Cidden bu seferki uzun sürmüş... En son Şili dönüşü bir Arada Yaşananlar post'u girip öylecene bırakmışım. Elbette bırakılan hayatın kendisi olmasa da hayat gayesi (!) insanı sürüklüyor. Ama günün sonunda yemişim hayat gayesini... Öyle veya böyle dönüyor dünya; seninle veya sensiz...
#1 Mayıs ayı demek doğumgünü ayı demek falan fişmekan. Çoklu kutlamalı (haliyle her yıl geçen seneki gibi dev parti yapmıyoruz. evet yapan var, güzel de bir şey ama her sene parti benim gibi partici bir insan için bile sıkıcı. ), keyifli, değişimli, büyük değişiklilerin yaşandığı yıl oldu bu yıl. Bizim hanede tam olmasa da işte, yakın hanelerde dev değişimler, acayip gelişmeler oldu.
#2 Mayıs ayında her şey bir şekilde kendi halinde yaşanırken, sabırsızca sıcak yaz günlerinin gelmesini beklerlen ansızın sabaha karşı gelen ve tümden bir hayat değişikliği. # 8 için ... Zor, hüzünlü, beklenmedik ve acılı günler bir anda #8'in tüm hayat akışını, belki de yaşama dair algısını değiştirdi. Şimdi iyi, çoğunlukla da tepkisiz herhalde ama kendince yorumlamış, yaşamıştır diye düşünüyorum. Umuyorum.
#3 Haziran demek aslında bir şekilde son 4 yıldır Cenevre demek. Carlo demek, Virginie, Vittorio ve Roberto yani diğer ailem demek. Geçen sene neden olduğunu hatırlayamadığım bir şekilde gitmeyi beceremesem de bu yıl Haziran'ın ilk günlerinde Cenevre yine güzel yine keyifli geçti gitti. Evladımı görüp mutlu oldum. 6 yaşında bir varlık artık kendisi.
# 4 Yaz güzeldi... Bol tatilli, denizli, ada günlerinin varlığını sıcakta hissettirici, kimi zaman büyüyen aile bireylerinin varlığı ile sıkıcı olsa da genel olarak ada güzeldi. J.A. & F.A. ile hafifti, sayfiyenin sakinliği idi. Hele hele #8 ile Chios şahaneydi. İnsan nasıl da mutlu oluyor değil mi Türkiye'den çıktığı anda? Nasıl hafifliyor? Nasıl mutlu hissediyor resmen. Günün sonunda bildiğin kıçı kırık, küçücük Yunan adası. Ama o hayatın hafifliği, o rahatlık o kadar artık bize yabancı geliyor ki, aç kurtlar gibi saldırıyoruz. Ve üzücü belki ama (bence değil) fark ediyorum ki, bu coğrafyaya bu insanlara hiçbir bağlılık hissetmiyorum. Sadece ben de değil; binlerce insan var böyle. "Mış gibi" oynayanları, kefenleri ile çıkanları da dahil.
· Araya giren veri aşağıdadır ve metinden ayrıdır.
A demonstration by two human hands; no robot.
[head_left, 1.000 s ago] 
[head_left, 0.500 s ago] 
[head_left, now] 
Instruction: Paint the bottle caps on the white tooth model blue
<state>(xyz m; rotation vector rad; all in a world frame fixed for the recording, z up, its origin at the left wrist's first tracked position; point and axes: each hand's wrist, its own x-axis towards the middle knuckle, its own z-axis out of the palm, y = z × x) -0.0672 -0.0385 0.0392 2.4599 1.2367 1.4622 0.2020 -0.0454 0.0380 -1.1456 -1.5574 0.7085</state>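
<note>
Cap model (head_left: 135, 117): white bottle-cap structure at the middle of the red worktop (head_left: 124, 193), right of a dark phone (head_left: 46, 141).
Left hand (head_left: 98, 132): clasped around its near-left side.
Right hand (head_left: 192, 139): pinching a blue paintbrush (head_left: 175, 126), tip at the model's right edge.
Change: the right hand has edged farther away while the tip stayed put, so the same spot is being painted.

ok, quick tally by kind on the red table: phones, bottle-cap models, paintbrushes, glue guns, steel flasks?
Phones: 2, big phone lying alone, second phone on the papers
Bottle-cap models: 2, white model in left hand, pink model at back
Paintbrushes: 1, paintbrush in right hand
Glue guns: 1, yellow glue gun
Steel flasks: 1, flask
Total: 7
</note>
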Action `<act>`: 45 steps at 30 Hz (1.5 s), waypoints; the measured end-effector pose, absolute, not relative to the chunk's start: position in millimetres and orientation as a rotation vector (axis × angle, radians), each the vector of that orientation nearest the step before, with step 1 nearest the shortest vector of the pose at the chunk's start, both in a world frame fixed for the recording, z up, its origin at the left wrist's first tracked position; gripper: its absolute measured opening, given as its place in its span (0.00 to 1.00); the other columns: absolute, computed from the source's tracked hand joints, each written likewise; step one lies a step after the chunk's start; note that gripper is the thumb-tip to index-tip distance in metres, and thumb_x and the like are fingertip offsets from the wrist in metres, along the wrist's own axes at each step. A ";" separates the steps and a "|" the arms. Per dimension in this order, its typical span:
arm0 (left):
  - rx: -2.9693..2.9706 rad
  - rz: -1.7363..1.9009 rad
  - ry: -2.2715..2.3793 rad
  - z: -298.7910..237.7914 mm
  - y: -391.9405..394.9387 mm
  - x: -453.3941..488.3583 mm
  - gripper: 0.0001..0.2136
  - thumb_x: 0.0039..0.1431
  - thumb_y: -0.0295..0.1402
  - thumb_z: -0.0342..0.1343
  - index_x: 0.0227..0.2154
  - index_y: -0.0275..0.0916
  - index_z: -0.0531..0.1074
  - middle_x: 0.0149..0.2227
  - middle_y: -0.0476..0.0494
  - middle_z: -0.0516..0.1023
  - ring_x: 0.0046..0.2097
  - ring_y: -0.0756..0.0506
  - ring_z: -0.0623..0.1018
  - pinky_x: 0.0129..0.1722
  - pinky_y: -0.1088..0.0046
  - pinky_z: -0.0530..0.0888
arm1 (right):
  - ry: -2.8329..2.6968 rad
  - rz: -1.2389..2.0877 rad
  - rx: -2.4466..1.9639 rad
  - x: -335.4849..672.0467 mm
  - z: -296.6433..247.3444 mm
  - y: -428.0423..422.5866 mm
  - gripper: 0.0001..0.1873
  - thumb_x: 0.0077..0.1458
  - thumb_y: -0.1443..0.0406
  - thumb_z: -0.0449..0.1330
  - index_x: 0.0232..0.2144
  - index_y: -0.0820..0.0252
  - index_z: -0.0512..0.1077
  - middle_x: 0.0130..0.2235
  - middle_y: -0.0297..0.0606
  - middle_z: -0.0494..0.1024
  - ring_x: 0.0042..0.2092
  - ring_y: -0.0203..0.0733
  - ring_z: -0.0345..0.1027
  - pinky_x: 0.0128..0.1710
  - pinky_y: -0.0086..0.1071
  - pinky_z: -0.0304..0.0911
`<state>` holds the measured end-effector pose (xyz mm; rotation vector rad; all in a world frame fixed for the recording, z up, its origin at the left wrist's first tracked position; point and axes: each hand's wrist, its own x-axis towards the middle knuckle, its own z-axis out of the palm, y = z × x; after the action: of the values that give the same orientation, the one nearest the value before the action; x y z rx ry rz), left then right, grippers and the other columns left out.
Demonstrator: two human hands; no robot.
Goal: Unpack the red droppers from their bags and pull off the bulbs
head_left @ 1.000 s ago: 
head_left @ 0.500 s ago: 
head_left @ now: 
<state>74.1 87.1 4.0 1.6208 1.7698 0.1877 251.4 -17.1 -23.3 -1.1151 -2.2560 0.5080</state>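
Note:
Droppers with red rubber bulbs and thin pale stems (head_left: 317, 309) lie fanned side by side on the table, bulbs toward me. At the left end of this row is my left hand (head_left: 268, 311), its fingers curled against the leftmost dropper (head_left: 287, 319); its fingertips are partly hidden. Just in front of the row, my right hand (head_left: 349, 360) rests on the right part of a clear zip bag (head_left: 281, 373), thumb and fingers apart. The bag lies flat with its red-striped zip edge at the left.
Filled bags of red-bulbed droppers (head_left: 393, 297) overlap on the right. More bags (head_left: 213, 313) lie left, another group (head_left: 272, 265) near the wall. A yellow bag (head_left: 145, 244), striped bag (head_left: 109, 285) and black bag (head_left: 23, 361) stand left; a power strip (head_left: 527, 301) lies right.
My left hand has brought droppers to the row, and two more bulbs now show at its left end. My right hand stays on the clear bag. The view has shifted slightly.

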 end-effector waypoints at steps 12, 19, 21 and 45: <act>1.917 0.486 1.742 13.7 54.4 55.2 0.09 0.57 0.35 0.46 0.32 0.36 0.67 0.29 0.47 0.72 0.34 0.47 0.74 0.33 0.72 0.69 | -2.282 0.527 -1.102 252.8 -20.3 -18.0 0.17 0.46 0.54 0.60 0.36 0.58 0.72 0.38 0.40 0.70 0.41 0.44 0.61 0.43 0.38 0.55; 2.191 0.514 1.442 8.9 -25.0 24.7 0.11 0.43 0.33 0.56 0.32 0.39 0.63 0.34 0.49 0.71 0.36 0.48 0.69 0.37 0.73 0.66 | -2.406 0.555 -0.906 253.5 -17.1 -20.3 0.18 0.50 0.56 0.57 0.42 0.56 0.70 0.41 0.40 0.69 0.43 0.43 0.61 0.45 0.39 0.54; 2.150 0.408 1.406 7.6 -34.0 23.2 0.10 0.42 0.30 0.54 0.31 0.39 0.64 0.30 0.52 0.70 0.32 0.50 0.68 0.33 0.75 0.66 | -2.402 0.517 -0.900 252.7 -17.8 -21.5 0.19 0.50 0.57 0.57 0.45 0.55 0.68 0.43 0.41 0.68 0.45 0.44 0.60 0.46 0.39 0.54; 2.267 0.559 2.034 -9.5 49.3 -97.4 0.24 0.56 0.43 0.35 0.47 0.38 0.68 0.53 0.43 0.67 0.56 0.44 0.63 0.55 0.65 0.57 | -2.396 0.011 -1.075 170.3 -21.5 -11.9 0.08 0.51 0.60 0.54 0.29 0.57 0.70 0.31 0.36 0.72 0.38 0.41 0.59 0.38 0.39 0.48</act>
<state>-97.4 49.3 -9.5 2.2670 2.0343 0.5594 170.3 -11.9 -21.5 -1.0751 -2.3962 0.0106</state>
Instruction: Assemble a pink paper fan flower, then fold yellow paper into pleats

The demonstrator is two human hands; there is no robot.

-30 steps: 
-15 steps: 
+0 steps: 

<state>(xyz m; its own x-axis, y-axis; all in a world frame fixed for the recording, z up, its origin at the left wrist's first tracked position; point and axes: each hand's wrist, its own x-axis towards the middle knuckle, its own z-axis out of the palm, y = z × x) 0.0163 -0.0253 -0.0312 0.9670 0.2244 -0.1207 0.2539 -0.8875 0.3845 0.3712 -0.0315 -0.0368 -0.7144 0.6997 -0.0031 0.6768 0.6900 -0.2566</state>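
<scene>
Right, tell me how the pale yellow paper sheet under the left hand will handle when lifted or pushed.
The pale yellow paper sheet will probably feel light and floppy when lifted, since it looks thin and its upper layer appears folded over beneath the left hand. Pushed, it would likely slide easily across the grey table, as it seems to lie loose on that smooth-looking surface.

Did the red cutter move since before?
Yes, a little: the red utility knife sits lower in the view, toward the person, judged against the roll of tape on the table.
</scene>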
# Ani kayıplar... Bu yaz haberi beklenmedik şekilde gelen ve haliyle gündelik hayatların akışını değiştiren, yaşayanına derin acılar, duygular yaşatan ani kayıplar oldu. Önce #8 ardından Tribün Çocuğu .Giden için aslında güzel, ani ve sorunsuz, çekmeden. Ama kalan için boktan; ani, kaotik, acılı, ürkütücü.
# Dev kararlar... Ya yemişim dev kararları... Öyle dev mev değil de tatil dönüşü değiştirmeye girişmek. Karşımdakini değiştiremeyeceğime göre kendimi ve şartlarımı değiştirmeliyim deyip yeni yıla başlamak, bu doğrultuda hareket etmek ve sonuçlarına katlanmak. En güzeli. Yeter ki "mış gibi" olmasın hayatlarımız.